Work task - Check each line of the material below for "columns" and copy those where it appears.

Information provided -
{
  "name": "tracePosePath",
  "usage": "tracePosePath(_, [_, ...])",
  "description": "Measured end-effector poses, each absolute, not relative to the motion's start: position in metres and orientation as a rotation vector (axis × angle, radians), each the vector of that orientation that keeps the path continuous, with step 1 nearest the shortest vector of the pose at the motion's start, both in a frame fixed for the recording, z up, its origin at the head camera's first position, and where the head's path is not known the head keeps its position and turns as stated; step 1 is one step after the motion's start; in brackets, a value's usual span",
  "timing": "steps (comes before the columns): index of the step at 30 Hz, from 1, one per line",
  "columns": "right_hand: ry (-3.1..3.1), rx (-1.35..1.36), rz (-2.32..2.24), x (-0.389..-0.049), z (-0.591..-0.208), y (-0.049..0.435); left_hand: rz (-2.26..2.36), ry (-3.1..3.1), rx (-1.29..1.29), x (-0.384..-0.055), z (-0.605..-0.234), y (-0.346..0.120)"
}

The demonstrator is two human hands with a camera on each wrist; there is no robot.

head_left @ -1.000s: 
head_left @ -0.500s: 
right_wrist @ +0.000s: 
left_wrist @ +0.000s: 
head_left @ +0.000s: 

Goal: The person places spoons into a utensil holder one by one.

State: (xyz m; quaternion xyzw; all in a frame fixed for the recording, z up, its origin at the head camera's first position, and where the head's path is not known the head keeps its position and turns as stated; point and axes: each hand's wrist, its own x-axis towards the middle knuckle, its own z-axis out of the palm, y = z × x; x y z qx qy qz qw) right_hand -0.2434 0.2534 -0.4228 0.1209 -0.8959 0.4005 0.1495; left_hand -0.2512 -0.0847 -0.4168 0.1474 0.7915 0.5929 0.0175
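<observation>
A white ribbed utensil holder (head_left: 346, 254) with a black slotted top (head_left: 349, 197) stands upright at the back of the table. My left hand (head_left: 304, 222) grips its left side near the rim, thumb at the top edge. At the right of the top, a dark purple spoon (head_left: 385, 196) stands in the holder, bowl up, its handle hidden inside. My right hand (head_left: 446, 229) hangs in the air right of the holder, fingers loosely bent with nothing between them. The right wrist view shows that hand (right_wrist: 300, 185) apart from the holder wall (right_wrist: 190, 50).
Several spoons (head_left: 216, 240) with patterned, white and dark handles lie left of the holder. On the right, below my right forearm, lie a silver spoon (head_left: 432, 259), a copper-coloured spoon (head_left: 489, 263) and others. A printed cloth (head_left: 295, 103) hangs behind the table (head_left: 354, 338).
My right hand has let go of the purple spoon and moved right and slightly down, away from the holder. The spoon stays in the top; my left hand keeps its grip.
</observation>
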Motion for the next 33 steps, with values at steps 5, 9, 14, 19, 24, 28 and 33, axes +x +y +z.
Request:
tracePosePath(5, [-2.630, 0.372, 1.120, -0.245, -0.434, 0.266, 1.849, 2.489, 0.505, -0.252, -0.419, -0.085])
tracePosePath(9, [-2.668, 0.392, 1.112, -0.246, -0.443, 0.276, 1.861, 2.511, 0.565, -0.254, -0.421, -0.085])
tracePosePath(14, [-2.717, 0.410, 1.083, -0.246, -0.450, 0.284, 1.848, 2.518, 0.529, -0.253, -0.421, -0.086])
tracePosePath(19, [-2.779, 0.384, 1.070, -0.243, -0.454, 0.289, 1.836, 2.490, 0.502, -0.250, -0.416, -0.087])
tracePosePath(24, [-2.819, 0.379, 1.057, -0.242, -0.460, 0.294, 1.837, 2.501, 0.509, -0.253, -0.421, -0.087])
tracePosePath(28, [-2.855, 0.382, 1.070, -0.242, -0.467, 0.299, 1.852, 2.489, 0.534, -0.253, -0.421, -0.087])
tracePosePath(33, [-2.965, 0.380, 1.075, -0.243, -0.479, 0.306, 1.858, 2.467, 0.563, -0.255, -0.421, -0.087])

Answer to this problem -
  "timing": "steps (comes before the columns): index of the step at 30 Hz, from 1, one per line",
  "columns": "right_hand: ry (-3.1..3.1), rx (-1.35..1.36), rz (-2.32..2.24), x (-0.389..-0.049), z (-0.591..-0.208), y (-0.049..0.435); left_hand: rz (-2.26..2.36), ry (-3.1..3.1), rx (-1.29..1.29), x (-0.384..-0.055), z (-0.605..-0.234), y (-0.346..0.120)"

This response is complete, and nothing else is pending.